Other conditions with oral manifestations include
- Behçet’s disease (rare systemic inflammatory condition of the blood vessels; amongst many other signs and symptoms, most common painful mouth ulcers);
- renal failure (may cause white oral patches);
- allergies (offenders include dental materials, a wide variety of foods and a wide range of drugs (see below)).

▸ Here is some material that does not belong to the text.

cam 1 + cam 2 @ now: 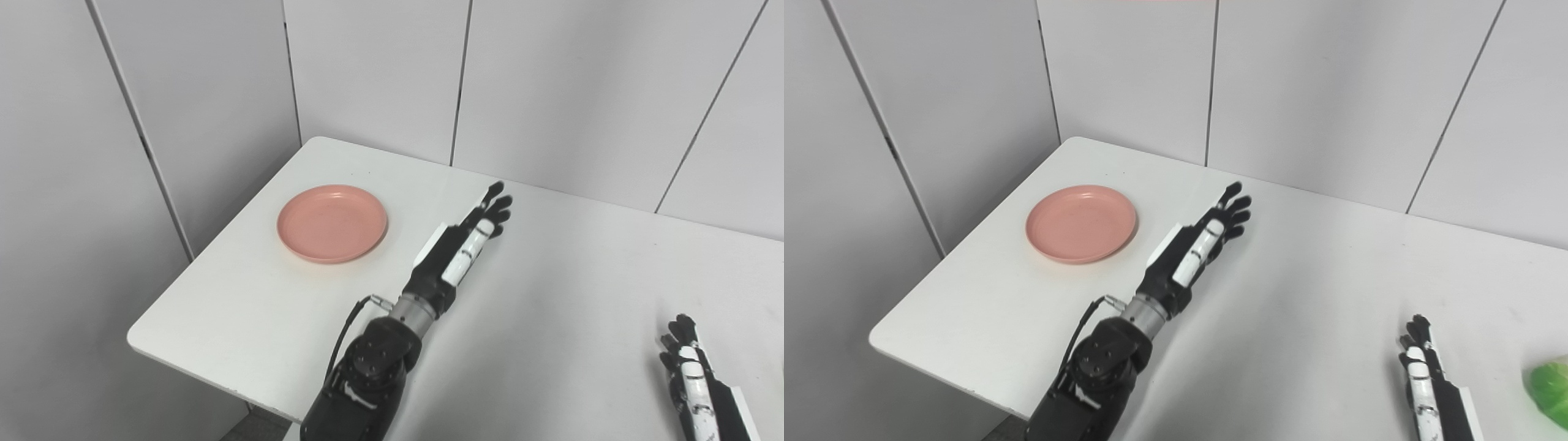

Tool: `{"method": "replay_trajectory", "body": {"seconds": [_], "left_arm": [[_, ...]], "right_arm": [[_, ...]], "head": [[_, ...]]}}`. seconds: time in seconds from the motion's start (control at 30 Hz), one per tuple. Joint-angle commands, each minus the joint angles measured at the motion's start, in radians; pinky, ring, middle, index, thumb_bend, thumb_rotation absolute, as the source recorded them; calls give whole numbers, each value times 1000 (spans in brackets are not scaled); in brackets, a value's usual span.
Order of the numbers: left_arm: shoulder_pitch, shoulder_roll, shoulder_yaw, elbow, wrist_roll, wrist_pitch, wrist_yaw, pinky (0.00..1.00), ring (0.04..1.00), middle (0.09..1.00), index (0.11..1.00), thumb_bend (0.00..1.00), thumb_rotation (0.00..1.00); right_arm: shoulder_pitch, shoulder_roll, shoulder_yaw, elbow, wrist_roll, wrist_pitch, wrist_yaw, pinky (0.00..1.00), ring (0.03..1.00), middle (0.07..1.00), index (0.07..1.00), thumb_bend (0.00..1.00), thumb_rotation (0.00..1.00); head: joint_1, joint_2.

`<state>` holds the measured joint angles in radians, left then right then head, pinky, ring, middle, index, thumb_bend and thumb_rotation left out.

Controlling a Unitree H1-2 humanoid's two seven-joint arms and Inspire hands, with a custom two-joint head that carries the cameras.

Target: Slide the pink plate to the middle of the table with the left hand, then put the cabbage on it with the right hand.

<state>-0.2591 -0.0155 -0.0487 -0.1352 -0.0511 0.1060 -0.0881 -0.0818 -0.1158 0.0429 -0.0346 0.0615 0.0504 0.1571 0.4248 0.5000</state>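
While the pink plate [332,223] sits near the far left corner of the white desk [551,294], empty and untouched, the left hand [471,236] is stretched out flat to its right, fingers extended and a little apart, holding nothing and clearly apart from the rim. The right hand [1424,367] rests low at the near right of the desk, fingers straight and likewise empty. Just beyond it, at the right edge of the right eye view, a patch of bright green shows: the cabbage [1549,383], mostly cut off by the frame, so its shape cannot be made out.

The plate looks like a shallow, stiff plastic dish with a raised lip, probably light and inclined to skate easily over the smooth desk top. Fingertips laid on the far left side of the lip, or pressed flat inside the well, should let it be dragged toward the middle without tipping; pushing too high on the rim could flip it. The cabbage is probably a soft or light toy piece, best taken around its widest part.
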Motion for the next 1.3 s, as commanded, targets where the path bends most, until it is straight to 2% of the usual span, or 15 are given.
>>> {"method": "replay_trajectory", "body": {"seconds": [0.0,0.1,0.27,0.37,0.63,0.8,1.07,1.27], "left_arm": [[-56,23,30,-63,-32,26,1,952,945,961,962,545,1000],[-87,32,62,-108,-24,71,23,946,919,933,935,553,1000],[-134,58,119,-136,-14,76,59,916,910,917,908,518,1000],[-169,96,165,-136,-26,81,69,914,915,922,915,508,1000],[-202,202,260,-64,-38,66,81,902,909,922,917,495,1000],[-212,268,318,-4,-64,57,83,929,911,918,913,499,1000],[-214,328,396,49,-119,52,96,947,942,934,921,475,1000],[-203,364,433,73,-156,70,91,975,965,956,946,474,1000]], "right_arm": [[-7,0,1,-10,10,14,8,1000,1000,1000,1000,26,1000],[-7,1,0,-15,12,19,7,1000,1000,1000,1000,29,1000],[-7,3,-4,-13,19,15,5,1000,1000,1000,1000,43,1000],[-8,0,-2,-13,18,13,8,1000,1000,1000,1000,40,1000],[-10,5,-7,-8,16,9,0,1000,1000,1000,1000,47,1000],[-10,2,-6,-10,16,12,3,1000,1000,1000,1000,48,1000],[-8,1,-6,-12,17,12,4,1000,1000,1000,1000,45,1000],[-6,1,-7,-17,19,19,4,1000,1000,1000,1000,53,1000]], "head": [[0,3],[11,13],[12,18],[14,21],[20,19],[20,19],[24,22],[26,22]]}}
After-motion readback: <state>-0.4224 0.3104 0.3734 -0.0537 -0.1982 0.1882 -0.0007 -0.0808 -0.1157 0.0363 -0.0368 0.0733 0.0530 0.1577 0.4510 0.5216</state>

Oral mucosal lesions related to drugs
The list of medicinal and recreational drugs causing, for example, difficulties with dry mouth, xerostomia is long and essentially includes every type and class of drug. Similarly, the list of drugs giving rise to other oral lesions is also long and varied, below some examples:
- pigmented patches – often caused by recreational drugs, including coffee/tea, paan, nicotine, especially in conjunction with suboptimal oral hygiene, chlorhexidine (mouthwash);
- chemical burns – what it says on the tin, harm caused by direct contact of mucosa with strongly acidic or other chemically reactive substances; misguided use of aspirin tablets (pressed against aching tooth), trichloroacetic acid (haemostatic and etching agent used in dental practice), sodium hypochlorite (bleaching agent, widely used in root canal treatment) and phenol (component in some mouth rinses) can cause such lesions;
- serious oral ulcerations and/or agranulocytosis (agranulocytosis is an acute and serious lack of particular white blood cells, with high risk of serious infections and causes severe oral ulcerations) – drugs suppressing bone marrow function, phenytoin (anti-epileptic drug), chloramphenicol (antibacterial agent), cisplatin, 5-fluorouracil, busulfan and other chemotherapy drugs, captopril (anti-hypertension drug) can cause agranulocytosis and/or other forms of severe oral ulcerations;
- exfoliative stomatitis (oral manifestation of skin-shedding as a drug reaction) – this potentially serious drug reaction has been associated with gold drugs (arthritis treatment), antibacterials (sulphonamides, penicillin and its derivatives, isoniazid), blood pressure medications (Ca channel blockers), anti-epileptic drugs (phenytoin and others), barbiturates (sedation) and a number of topical medications;
- gingival hyperplasia (enlargement of the gums) – Ca channel blockers (anti-hypertensive, blood-pressure lowering drugs) and phenytoin (anti-epileptic drug) common offenders;
- allergies with oral manifestations – common offenders amongst systemically administered drugs are some antibacterial agents, β-lactams (penicillin and its derivatives) and some analgesics (NSAIDS); locally common offenders are components of toothpastes, in particular benzoates (preservatives), sodium lauryl sulphate (foaming agent) and artificial flavourings.